Work instructions: Retype each line exactly as it stands, beginning at the first line of the material and finishing with the line that contains "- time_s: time".
··· Records for this task ···
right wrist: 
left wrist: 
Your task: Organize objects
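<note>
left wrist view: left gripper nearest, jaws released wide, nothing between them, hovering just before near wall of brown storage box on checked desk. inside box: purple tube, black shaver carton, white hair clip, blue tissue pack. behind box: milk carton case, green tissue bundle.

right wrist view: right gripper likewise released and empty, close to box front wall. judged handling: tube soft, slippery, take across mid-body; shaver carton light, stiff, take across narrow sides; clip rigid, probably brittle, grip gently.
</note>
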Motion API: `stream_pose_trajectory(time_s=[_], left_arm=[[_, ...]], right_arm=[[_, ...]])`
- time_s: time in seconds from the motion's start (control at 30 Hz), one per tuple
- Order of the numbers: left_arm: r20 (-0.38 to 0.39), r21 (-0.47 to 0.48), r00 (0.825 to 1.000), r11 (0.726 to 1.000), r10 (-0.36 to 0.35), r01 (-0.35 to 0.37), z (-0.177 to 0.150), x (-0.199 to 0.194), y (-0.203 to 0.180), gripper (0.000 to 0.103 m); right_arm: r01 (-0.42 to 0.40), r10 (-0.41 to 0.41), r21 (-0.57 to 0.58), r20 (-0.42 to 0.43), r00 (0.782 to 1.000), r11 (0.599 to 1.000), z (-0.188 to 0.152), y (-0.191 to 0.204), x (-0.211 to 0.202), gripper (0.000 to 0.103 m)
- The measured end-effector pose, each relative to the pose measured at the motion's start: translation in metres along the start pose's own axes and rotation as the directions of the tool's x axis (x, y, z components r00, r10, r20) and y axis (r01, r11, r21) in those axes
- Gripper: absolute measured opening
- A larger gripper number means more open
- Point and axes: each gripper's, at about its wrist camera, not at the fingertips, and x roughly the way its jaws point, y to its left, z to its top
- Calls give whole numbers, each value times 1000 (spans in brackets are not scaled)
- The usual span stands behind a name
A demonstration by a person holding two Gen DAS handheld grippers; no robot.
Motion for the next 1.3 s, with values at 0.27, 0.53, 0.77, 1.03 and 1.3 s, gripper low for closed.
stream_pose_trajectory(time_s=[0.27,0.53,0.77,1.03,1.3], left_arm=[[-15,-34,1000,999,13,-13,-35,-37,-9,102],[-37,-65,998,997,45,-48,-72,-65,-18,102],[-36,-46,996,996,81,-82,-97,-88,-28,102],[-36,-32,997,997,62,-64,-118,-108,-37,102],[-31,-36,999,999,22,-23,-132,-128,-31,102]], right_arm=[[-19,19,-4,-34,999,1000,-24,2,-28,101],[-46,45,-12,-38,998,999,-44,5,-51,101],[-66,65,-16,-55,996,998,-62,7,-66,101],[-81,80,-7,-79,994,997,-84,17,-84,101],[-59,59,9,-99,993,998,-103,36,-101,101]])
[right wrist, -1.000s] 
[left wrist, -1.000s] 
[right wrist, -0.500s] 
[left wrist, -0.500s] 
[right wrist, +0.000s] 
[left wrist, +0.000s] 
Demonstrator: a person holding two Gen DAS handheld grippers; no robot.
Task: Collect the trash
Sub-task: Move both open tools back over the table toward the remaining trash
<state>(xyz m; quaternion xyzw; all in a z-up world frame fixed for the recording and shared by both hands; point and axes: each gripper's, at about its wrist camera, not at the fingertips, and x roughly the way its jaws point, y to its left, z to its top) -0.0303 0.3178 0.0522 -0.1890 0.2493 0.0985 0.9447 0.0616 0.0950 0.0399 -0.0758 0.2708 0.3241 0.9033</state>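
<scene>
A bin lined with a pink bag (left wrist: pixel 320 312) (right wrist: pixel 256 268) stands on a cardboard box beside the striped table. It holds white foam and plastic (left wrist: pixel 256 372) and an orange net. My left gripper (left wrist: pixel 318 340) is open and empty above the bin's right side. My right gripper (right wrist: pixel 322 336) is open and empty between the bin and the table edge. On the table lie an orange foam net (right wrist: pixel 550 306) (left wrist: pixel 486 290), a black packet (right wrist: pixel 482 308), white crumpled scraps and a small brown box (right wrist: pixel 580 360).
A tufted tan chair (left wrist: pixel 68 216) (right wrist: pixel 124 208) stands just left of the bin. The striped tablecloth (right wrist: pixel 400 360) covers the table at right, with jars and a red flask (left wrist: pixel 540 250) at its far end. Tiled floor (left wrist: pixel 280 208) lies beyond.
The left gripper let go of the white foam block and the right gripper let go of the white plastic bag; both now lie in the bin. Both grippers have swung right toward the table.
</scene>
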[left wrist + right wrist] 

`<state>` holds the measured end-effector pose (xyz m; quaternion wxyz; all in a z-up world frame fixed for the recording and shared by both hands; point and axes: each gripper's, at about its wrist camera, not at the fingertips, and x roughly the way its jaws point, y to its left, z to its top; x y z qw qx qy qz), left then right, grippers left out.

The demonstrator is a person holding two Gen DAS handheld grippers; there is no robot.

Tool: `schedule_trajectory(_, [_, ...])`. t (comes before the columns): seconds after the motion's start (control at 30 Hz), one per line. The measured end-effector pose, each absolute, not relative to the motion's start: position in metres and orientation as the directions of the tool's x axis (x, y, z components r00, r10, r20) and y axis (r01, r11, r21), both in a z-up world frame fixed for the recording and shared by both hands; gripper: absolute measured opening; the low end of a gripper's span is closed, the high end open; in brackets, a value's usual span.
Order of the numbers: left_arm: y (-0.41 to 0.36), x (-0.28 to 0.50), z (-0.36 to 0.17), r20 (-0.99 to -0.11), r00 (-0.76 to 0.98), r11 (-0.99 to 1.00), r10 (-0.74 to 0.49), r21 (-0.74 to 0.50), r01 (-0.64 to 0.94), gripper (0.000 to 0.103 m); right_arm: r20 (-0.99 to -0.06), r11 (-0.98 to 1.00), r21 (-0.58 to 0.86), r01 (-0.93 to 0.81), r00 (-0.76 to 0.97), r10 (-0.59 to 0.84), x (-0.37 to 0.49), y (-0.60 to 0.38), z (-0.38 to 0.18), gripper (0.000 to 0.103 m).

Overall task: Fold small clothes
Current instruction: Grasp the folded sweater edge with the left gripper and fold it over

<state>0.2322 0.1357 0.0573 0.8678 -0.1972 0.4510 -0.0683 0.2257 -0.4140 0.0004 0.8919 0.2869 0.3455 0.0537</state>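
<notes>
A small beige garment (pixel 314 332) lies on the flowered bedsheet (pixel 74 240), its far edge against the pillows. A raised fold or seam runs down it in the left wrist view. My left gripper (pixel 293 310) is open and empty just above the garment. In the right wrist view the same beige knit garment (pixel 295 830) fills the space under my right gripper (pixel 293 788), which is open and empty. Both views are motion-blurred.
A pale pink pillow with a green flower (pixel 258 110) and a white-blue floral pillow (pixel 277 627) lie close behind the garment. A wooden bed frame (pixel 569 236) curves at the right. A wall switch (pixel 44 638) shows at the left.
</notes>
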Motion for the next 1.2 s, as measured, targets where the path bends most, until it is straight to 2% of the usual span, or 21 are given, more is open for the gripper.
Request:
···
Task response:
right wrist: 
left wrist: 
Your task: Organize objects
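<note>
left wrist view: left gripper nearest, jaws released wide, nothing between them, hovering just before near wall of brown storage box on checked desk. inside box: purple tube, black shaver carton, white hair clip, blue tissue pack. behind box: milk carton case, green tissue bundle.

right wrist view: right gripper likewise released and empty, close to box front wall. judged handling: tube soft, slippery, take across mid-body; shaver carton light, stiff, take across narrow sides; clip rigid, probably brittle, grip gently.
</note>
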Motion API: `stream_pose_trajectory(time_s=[_], left_arm=[[_, ...]], right_arm=[[_, ...]])`
- time_s: time in seconds from the motion's start (control at 30 Hz), one per tuple

That is the entire output.